YO!
YO! is a collection of short pieces by the writers at Youth Outlook!
YM Blog-a-Thon: Private Health Care -- a Public Nightmare

Official Participant in the YM Blog-a-Thon

The Startribune recently published an article saying that young people don’t have an opinion about healthcare debate, and I couldn’t disagree more. The majority of young people do have an opinion and simply aren’t heard due to the fact that none of us have the means (i.e. giant bags of money) to make our opinions heard. CNN and Fox News and all those other giant media corporations aren’t there to cover people like us; they want to cover more important things like David Letterman’s sex life. Unfortunately for young people, this means that there’s no room left for us in the very tiny spotlight. You could say that none of them really have that much to say simply because most of them are on their parents’ plan, or perhaps they’re too wrapped up in school to realize they have a problem with it. However, I’m sure that a lot of them will have a story somewhat like mine. It’s nothing special, quite average in fact.

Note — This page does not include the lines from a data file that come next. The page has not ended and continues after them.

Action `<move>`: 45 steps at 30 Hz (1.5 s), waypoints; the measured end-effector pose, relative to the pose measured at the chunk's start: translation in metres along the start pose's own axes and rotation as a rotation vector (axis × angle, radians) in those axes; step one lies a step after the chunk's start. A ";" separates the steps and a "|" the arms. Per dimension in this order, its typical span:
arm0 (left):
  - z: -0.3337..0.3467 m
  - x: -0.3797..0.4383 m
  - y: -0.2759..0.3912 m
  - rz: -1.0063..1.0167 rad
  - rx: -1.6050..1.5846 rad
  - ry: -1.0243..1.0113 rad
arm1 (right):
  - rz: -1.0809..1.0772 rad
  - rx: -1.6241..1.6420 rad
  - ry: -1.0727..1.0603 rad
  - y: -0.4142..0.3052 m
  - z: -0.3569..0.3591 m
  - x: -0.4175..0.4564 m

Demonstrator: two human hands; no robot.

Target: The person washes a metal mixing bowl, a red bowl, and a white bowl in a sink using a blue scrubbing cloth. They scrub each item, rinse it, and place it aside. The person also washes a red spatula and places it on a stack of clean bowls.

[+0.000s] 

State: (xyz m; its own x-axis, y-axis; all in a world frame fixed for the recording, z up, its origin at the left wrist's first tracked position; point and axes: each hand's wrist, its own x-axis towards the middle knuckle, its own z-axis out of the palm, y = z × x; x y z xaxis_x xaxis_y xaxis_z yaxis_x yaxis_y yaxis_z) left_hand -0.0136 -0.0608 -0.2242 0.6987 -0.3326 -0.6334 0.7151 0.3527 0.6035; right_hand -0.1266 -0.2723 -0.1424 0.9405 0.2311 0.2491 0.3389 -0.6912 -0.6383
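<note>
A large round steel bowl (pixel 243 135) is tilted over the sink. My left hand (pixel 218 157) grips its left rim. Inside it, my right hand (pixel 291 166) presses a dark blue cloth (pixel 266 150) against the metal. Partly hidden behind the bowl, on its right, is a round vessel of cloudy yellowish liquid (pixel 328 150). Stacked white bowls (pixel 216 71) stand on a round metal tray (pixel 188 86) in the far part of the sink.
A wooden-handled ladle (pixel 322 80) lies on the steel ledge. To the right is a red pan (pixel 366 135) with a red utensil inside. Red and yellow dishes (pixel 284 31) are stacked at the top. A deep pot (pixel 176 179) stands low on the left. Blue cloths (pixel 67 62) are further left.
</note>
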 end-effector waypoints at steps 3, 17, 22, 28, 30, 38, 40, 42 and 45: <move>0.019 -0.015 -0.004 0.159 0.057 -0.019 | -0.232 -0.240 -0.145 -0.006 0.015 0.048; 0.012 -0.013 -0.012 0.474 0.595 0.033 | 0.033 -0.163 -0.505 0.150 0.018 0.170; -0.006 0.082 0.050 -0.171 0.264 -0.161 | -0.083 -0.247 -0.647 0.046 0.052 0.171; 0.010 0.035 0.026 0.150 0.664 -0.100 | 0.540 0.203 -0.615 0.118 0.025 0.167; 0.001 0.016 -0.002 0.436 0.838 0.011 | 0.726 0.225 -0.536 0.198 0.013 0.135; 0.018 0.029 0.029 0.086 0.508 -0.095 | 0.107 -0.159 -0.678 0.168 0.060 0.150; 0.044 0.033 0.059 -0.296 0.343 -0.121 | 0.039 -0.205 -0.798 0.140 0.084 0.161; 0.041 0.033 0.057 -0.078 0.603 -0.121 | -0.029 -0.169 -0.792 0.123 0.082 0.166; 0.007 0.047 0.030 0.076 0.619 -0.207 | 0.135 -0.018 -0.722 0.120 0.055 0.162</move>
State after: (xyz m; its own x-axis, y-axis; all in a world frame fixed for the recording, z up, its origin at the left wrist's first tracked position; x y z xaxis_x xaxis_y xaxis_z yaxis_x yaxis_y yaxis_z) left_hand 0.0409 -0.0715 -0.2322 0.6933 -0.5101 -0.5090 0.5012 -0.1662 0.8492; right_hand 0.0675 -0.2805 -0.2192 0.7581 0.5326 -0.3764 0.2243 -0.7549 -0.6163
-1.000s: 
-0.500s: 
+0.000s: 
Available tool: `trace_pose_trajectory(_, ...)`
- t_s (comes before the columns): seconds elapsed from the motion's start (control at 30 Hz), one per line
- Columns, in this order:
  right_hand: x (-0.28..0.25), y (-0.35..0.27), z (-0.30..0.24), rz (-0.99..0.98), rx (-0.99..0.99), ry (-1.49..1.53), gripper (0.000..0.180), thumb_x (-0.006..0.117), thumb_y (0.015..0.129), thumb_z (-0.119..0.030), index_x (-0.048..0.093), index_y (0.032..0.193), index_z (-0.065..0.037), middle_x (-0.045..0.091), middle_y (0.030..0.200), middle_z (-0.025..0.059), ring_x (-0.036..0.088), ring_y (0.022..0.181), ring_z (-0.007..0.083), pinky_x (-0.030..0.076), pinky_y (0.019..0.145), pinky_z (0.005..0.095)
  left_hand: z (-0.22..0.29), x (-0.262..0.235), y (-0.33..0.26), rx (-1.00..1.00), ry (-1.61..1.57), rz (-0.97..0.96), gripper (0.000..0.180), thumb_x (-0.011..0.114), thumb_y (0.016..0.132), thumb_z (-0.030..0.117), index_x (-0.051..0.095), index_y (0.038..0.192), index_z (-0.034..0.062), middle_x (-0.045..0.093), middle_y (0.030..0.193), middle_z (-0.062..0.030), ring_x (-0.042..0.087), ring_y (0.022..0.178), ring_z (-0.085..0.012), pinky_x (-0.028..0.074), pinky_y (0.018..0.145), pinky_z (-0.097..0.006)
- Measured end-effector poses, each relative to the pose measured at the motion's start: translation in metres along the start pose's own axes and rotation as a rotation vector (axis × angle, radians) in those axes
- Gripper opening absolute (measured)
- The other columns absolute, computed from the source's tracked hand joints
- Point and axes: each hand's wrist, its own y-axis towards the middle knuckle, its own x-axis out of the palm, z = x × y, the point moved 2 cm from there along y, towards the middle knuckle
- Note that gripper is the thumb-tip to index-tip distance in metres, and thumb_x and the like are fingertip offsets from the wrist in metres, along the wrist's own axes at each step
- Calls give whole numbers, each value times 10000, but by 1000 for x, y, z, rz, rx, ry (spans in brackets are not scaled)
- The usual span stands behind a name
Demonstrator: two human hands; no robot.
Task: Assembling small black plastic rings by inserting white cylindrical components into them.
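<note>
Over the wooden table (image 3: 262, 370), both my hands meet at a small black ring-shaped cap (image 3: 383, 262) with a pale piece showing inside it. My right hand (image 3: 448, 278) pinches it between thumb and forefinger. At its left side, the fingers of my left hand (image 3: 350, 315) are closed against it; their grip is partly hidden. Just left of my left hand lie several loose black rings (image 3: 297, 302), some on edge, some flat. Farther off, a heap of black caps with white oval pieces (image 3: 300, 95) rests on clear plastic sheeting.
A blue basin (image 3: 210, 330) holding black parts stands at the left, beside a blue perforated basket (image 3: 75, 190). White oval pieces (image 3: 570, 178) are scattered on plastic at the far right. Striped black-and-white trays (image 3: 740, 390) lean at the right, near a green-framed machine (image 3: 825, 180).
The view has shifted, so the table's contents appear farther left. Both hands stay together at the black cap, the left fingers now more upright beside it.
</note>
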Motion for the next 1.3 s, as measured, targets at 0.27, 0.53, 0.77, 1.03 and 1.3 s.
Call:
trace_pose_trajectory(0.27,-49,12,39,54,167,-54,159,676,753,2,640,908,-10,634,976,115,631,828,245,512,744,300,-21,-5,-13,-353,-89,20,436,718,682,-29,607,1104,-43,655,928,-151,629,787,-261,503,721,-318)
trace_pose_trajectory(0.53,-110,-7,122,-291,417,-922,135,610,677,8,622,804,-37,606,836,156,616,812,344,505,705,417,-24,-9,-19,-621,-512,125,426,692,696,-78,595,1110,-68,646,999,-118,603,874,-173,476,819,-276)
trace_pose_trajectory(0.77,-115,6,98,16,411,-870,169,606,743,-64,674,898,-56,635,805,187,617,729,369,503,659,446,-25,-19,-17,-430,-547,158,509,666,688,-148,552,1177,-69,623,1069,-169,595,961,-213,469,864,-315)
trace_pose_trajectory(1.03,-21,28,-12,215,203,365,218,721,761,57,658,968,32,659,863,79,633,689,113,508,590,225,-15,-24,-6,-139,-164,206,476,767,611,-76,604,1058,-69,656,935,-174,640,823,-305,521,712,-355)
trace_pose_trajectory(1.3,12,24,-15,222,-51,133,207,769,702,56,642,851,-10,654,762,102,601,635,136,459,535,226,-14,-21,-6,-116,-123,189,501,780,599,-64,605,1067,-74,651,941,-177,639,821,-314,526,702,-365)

I myself have been without health insurance for quite some time now. I used to be under my parent’s plan under the condition that I was a full time student. The rule goes, with most health insurance agencies I’m sure, that you can stay covered under your parents plan if you’re a full time student until your 24 as long as you take so many units per semester. If you don’t take enough units, if you graduate from college early, or if you quit college to work full time because you’re sick and tired of having pointless classes shoved down your throat, the insurance companies wont cover you anymore. So when I decided that college wasn’t for me, I was kicked off of my parents’ plan. It didn’t bother me much at the time and I’m not complaining about it. I had a job and I was working full time. I wasn’t going to school nor was I stuck with a degree of some sort looking for a job so there really wasn’t a reason for me to be under my parents’ plan anymore. However, when you haven’t seen a doctor in upwards of two or three or four years, you start to realize that you’re gambling with your health. The certainty that I was a perfectly healthy guy began to wane and I started to realize that I was only hoping that everything in my system was running the way it was supposed to. I’m not sure how well I would cope with a complete lack of assurance that everything is running properly. At some point I might start to wonder if everything that my body is doing is normal. I might begin to analyze anything strange that happens within their bodily functions and try to guess what it could be a symptom of. What if get some kind of disease like tuberculosis and not show any symptoms and infect all my friends without them knowing. The risks of not having a doctor are very disconcerting, and yet there are millions of people across the country that don’t have one because they can’t pay for it.


There was a point where I had been working a minimum wage at a pet food store for a year, and they offered me health care benefits. Like most people, it was the only way I could afford it. I was working in San Francisco where the minimum wage is now $9.75. Working forty hours a week I made around 650 on every biweekly paycheck. That made for around $1,300 a month. Now when I saw my options for medical coverage I was floored. I could pay around 150 bucks a month for blue cross, or $350 bucks a month for Kaiser. Now lets say for instance that I didn’t have my parents’ house to live in. The cost of living in San Francisco is very high.  When you throw the costs rent, food, utilities and transportation all together you don’t have very much left over for blue cross’s 150 dollar health insurance premiums especially considering that that isn’t including copayments or other fees.


As far as Kaiser is concerned, well, I’m sure you already got the idea. For a company that made $38.7 billion dollars in total revenue in 2007 (according to their website) and still claims to be a not for profit organization, they sure do charge a hell of a lot for premiums.  I realize that part of the free market is to be able to charge as much as you want for goods or services, but the idea behind that is when you allow for that to happen you get competition, and thus makes for lower prices. This is clearly not happening with health care (as well as many other industries, but we wont get into that here) and I’m not just talking about Kaiser either. When you have companies that are making $37.8 billion dollars in “total revenue” and there are still millions of people going without health insurance because they can’t afford it then there’s seriously something wrong with the way things are going.


Weather they’ve graduated college early, dropped out of college, or if their parents never had medical coverage that covered them to begin with, I’m sure that most young people would agree with me that this debate over health care really should have happened a long time ago. I’m sure that even those of us who do have health insurance would agree that a public option is needed for all of those who don’t fall under the umbrella of people without preexisting conditions as well as the funds to pay for it. I’m all for having the health insurance companies forced to drop their prices in order to keep up with the competition of the government’s plan, for they’ve taken advantage of us enough as it is.